Please output exactly the part of the records below that opens with the line containing "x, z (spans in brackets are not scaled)" and closes with the line containing "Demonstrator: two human", both lines included, and nothing else.

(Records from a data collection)
+ + + + +
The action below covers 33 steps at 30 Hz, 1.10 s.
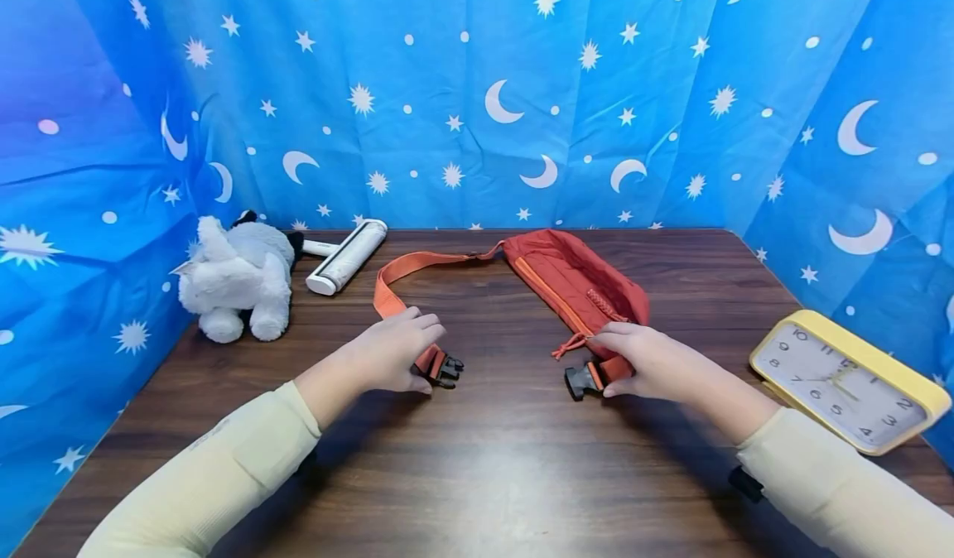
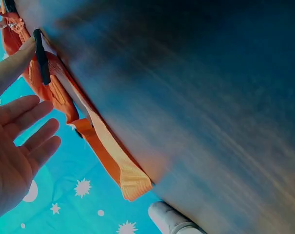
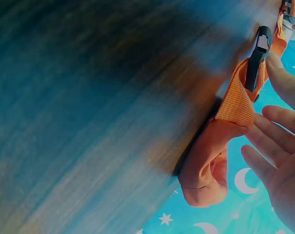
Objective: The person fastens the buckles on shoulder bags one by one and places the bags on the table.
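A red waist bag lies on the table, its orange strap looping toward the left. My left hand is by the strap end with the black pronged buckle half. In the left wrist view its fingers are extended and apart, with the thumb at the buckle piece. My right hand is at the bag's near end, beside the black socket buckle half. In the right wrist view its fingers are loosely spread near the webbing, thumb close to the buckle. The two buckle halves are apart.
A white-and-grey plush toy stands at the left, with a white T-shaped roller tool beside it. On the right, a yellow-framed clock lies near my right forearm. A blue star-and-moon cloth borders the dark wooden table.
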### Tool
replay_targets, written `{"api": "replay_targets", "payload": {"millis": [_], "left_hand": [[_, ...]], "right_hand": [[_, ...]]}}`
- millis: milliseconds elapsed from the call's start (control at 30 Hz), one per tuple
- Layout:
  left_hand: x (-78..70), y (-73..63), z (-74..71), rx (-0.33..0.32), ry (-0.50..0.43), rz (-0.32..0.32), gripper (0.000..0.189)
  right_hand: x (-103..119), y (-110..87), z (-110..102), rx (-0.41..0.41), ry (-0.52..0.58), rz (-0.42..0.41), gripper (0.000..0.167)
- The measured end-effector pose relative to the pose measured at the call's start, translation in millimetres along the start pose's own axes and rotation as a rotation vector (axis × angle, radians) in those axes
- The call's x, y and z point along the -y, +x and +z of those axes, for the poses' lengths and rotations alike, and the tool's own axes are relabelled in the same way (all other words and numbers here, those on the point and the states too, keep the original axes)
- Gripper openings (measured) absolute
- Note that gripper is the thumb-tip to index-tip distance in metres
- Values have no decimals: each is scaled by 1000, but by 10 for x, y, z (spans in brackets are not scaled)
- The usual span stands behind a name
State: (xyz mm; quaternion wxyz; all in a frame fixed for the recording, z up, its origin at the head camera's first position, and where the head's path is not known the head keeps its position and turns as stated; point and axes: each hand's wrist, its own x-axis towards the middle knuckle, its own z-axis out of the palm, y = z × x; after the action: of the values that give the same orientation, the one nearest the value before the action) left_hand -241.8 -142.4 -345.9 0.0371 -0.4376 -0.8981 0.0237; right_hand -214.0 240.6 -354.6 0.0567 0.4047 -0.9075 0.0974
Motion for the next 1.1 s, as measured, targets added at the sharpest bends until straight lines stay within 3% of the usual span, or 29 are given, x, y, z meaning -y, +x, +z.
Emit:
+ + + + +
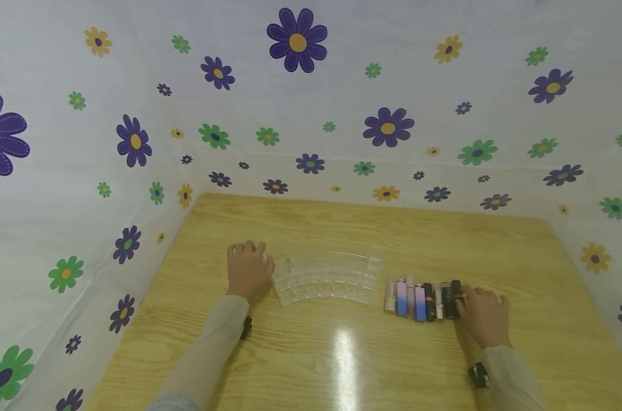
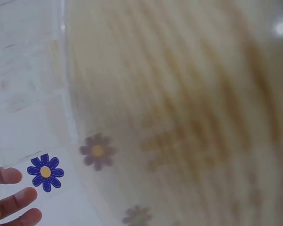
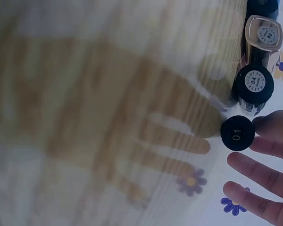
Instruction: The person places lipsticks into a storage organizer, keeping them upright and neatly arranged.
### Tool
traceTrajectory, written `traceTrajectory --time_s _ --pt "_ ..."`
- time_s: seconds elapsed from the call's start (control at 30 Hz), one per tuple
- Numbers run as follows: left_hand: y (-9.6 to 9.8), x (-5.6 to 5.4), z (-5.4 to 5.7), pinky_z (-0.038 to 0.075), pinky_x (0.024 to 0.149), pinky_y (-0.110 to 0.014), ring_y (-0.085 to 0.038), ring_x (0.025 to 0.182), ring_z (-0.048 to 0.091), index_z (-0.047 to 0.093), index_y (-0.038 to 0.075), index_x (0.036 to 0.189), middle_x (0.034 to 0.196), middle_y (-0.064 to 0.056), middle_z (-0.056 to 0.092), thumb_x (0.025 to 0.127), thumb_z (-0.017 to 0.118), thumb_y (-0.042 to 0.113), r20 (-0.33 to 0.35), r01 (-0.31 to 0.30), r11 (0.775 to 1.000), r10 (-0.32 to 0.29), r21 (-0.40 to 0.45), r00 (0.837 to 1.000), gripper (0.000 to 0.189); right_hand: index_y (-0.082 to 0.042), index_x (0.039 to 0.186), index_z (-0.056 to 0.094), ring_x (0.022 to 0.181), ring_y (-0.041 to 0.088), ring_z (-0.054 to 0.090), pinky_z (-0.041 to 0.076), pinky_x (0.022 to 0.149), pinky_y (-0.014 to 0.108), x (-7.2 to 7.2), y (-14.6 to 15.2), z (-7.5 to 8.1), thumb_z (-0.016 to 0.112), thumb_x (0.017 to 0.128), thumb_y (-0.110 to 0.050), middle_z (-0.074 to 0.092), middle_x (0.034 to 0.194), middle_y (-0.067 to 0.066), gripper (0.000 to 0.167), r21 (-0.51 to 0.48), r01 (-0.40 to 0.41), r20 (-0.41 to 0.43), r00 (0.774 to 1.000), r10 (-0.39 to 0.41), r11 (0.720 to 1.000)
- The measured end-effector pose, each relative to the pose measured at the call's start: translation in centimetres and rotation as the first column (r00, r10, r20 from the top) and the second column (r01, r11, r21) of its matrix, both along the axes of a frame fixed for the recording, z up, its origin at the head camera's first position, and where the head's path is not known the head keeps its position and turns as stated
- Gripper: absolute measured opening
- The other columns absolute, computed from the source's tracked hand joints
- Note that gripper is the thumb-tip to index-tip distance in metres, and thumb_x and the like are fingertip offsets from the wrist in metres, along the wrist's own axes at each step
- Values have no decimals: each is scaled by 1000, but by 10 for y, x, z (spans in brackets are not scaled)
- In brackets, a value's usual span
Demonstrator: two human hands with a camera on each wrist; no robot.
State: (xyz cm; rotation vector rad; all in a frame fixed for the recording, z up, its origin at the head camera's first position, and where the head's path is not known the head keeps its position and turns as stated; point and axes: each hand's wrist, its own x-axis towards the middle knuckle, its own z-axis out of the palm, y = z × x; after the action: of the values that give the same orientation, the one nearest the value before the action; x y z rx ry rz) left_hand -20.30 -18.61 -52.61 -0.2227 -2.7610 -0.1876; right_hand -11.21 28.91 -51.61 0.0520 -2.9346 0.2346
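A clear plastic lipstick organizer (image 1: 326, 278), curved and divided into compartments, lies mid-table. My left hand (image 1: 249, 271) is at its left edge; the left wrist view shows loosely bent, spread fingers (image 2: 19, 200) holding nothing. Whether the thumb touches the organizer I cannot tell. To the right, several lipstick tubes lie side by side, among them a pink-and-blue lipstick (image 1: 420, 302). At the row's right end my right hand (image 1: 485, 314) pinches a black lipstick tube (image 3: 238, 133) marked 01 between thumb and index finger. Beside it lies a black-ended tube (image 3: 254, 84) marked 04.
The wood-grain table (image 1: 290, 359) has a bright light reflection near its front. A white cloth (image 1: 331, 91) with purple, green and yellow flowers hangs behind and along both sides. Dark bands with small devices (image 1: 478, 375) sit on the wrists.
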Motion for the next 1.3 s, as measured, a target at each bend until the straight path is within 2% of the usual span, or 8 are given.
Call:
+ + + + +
**Answer to this problem:**
- Values have no decimals: each is scaled by 1000, but by 10 for y, x, z (spans in brackets are not scaled)
- In brackets, a value's usual span
Demonstrator: two human hands with a camera on each wrist; no robot.

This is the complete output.